L’approche a permis une cartographie précise de la surface d’énergie potentielle modifiée par l'application de champs électriques, à une résolution sub-micrométrique. De plus, la grande résolution spatiale de la méthode permet de remonter à une cartographie vectorielle des champs électriques — à la fois hors-plan (induits par la tension de grille) et dans le plan (dus à la tension source-drain). La technique s’avère être une sonde locale sensible, apportant des informations cruciales sur la conception des dispositifs, mais aussi sur la géométrie, l’épaisseur et la morphologie des couches de matériau 2D. Tous ces paramètres influencent la distribution des champs électriques et le courant dans le canal du dispositif.

Figure 1 : a) Schéma du dispositif de microscopie par photoémission à balayage permettant d'acquérir des données sur un FET planaire à base de WSe2. b) Exemple de carte de déplacement d'énergie scalaire et de carte de champ électrique vectoriel pendant l'application d'une polarisation drain-source de -1 V.


De plus, la SPEM permet de déterminer le bras de levier entre la tension appliquée à la grille et le profil en énergie du matériau. Les chercheurs ont mis en évidence un écrantage du champ électrique vertical, avec une longueur d’atténuation de quelques nanomètres dans ces matériaux 2D. Cette atténuation limite la capacité de la grille à contrôler la densité de charges dans les couches plus épaisses, affectant ainsi les performances globales du dispositif. Ce phénomène souligne l’importance de l’épaisseur et de la géométrie du matériau dans la conception de dispositifs optimisés à base de matériaux 2D.

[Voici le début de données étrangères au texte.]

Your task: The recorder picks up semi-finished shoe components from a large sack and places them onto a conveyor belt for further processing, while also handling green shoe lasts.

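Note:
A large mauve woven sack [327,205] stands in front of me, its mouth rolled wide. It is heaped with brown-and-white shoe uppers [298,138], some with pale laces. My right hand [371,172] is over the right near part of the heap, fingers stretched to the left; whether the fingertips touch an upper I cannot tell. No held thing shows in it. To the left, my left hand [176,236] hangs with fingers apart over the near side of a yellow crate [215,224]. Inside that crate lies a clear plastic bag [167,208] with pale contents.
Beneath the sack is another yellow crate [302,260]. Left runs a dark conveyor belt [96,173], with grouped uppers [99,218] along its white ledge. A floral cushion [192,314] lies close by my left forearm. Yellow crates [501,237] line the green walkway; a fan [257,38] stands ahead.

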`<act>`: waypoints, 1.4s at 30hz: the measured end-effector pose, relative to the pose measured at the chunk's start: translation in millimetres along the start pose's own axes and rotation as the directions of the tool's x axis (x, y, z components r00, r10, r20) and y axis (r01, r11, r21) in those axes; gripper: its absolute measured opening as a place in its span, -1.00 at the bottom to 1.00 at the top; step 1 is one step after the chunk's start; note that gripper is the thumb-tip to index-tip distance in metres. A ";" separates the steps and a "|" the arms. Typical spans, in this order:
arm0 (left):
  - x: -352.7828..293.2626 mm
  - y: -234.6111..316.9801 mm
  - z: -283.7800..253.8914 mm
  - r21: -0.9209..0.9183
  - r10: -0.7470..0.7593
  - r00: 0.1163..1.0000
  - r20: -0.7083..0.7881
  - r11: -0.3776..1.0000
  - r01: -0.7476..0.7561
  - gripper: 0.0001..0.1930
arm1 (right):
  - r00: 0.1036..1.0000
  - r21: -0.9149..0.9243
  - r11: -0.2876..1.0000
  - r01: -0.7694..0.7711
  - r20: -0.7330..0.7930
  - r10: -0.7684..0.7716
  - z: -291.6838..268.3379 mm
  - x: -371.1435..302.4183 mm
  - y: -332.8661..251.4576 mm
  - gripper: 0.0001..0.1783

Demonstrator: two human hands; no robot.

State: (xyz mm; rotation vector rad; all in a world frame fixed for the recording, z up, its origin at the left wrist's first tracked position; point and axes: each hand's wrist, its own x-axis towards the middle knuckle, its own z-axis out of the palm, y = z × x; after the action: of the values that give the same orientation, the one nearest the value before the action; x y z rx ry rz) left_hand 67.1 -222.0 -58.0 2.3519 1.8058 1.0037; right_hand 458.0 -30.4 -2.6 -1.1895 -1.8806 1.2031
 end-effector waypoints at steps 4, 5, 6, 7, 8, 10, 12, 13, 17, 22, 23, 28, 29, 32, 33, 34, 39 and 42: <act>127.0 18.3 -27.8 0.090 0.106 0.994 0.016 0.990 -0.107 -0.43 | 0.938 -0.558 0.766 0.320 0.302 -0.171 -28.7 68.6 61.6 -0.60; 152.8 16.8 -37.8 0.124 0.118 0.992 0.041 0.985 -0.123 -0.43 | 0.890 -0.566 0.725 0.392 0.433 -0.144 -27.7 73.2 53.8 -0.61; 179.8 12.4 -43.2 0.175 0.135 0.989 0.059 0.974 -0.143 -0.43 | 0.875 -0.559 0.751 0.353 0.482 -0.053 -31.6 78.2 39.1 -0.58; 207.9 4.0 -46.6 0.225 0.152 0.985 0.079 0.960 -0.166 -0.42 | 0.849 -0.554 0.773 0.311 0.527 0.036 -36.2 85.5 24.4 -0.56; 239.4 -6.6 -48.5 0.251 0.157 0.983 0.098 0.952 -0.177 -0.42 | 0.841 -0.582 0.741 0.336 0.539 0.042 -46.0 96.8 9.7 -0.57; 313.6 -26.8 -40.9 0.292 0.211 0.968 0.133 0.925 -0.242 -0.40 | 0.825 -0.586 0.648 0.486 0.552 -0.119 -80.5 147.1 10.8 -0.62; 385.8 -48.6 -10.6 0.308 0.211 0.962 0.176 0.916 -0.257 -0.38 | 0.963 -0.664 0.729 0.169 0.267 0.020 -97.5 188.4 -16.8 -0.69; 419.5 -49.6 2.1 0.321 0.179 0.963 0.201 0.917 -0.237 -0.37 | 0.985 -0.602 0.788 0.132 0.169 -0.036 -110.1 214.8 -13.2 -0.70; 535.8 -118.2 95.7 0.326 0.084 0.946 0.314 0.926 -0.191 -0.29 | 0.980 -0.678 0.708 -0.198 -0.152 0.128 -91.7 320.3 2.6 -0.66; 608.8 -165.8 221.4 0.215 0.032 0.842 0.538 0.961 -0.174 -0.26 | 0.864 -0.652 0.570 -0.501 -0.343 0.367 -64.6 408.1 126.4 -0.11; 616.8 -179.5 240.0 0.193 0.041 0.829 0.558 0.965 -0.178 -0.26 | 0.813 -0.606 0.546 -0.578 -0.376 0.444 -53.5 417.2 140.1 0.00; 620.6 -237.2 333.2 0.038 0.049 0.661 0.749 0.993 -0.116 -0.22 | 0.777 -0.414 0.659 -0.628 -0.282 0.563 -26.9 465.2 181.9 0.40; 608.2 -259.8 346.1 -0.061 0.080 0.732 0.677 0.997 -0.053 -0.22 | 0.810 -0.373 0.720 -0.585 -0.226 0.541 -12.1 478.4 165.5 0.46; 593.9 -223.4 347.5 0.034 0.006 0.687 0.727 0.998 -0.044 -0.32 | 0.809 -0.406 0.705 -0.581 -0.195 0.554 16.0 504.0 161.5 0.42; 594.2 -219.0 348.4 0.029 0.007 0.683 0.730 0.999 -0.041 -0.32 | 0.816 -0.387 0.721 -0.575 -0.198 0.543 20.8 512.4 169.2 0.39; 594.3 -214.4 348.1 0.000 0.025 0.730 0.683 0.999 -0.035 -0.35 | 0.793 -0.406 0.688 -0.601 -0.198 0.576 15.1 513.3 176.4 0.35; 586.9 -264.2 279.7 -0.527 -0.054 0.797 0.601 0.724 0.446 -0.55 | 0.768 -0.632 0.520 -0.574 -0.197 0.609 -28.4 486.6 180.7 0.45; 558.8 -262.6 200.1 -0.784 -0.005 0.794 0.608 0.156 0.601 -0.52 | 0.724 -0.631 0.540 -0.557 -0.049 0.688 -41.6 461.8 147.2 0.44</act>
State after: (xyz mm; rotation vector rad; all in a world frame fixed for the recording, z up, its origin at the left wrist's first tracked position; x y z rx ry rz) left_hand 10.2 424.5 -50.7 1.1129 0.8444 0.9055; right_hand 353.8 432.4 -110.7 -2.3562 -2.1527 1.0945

Ce travail fournit une mesure directe du profil de potentiel à l’intérieur d’un dispositif, là où cela n’était jusqu’ici accessible que par des mesures électriques indirectes. Il ouvre la voie à une optimisation plus rationnelle des dispositifs et à une quantification directe de l’impact des imperfections. Forts de ces résultats, les chercheurs prévoient d’élargir l’application de la SPEM in operando à une gamme plus large de matériaux 2D au-delà des TMDC, incluant notamment des hétérostructures de van der Waals complexes. Ces matériaux offrent un potentiel pour des dispositifs électroniques encore plus personnalisables et efficaces, avec une attention particulière portée aux configurations géométriques et aux interactions intercouches affectant la distribution du champ électrique et les performances. Ces recherches se poursuivront dans le cadre du projet ANR E-map, porté par les équipes de l’INSP et de la ligne ANTARES.
L'article décrivant ces résultats a fait la couverture du numéro de mars 2025 de la revue ACS Nano (figure 2).

Figure 2 : couverture du numéro de mars 2025 de la revue ACS Nano.

*bande interdite : correspond à l’énergie qu’un électron du matériau doit acquérir pour devenir libre de circuler – dans le cas d’un semi-conducteur, c’est l’énergie à lui fournir pour qu’il passe de l’état isolant à l’état conducteur. Cette énergie peut être fournie, entre autre, par la lumière.